[RECORDED DATA Boundary: Start]
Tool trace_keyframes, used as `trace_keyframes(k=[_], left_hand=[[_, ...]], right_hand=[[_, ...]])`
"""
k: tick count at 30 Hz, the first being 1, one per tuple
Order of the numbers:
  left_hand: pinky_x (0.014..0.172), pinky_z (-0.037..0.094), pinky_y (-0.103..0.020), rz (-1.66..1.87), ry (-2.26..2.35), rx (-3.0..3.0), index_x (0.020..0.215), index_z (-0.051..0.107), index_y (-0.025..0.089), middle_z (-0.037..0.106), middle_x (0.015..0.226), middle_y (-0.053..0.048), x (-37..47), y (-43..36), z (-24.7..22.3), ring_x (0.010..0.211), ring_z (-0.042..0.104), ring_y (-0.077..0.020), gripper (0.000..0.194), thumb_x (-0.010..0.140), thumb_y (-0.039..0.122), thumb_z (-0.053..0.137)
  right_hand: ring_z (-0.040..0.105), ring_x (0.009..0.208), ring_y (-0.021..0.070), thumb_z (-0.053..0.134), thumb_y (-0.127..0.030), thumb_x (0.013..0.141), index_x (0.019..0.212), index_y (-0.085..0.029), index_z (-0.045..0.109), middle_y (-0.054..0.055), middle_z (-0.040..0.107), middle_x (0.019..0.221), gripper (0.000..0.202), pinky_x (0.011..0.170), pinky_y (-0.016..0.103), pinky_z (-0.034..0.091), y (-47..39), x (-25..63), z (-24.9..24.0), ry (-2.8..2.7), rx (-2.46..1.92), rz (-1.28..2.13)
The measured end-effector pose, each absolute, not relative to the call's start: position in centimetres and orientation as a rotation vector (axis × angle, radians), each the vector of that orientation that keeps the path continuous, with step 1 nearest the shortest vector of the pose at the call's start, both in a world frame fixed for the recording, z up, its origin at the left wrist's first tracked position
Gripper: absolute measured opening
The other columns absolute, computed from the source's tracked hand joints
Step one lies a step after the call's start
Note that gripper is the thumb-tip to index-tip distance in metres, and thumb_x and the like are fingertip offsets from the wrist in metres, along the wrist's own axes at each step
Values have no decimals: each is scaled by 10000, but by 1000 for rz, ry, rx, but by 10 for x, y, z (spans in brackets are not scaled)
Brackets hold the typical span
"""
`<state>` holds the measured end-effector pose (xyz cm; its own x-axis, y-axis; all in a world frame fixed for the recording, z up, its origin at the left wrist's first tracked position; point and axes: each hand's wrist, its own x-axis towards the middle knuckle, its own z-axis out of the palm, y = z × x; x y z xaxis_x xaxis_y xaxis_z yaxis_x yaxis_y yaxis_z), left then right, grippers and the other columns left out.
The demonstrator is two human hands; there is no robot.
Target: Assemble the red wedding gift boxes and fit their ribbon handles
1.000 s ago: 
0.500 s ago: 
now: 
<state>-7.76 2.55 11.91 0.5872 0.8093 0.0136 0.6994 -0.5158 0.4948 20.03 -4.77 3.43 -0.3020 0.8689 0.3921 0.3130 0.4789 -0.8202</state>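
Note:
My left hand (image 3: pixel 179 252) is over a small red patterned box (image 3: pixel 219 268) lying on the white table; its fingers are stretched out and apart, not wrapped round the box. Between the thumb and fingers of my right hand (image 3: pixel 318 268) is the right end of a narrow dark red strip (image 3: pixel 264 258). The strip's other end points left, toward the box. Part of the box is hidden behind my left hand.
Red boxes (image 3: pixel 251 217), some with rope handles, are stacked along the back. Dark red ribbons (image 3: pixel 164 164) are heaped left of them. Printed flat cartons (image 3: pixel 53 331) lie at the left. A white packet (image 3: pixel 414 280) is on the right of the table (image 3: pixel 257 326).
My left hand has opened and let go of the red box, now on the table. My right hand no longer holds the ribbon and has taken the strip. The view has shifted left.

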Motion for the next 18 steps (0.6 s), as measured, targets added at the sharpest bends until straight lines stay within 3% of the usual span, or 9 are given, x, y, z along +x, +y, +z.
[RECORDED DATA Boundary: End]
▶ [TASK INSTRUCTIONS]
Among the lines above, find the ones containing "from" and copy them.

▶ [TASK OUTPUT]
The other columns absolute, computed from the source's tracked hand joints
Note that gripper is the thumb-tip to index-tip distance in metres, and thumb_x and the like are fingertip offsets from the wrist in metres, along the wrist's own axes at each step

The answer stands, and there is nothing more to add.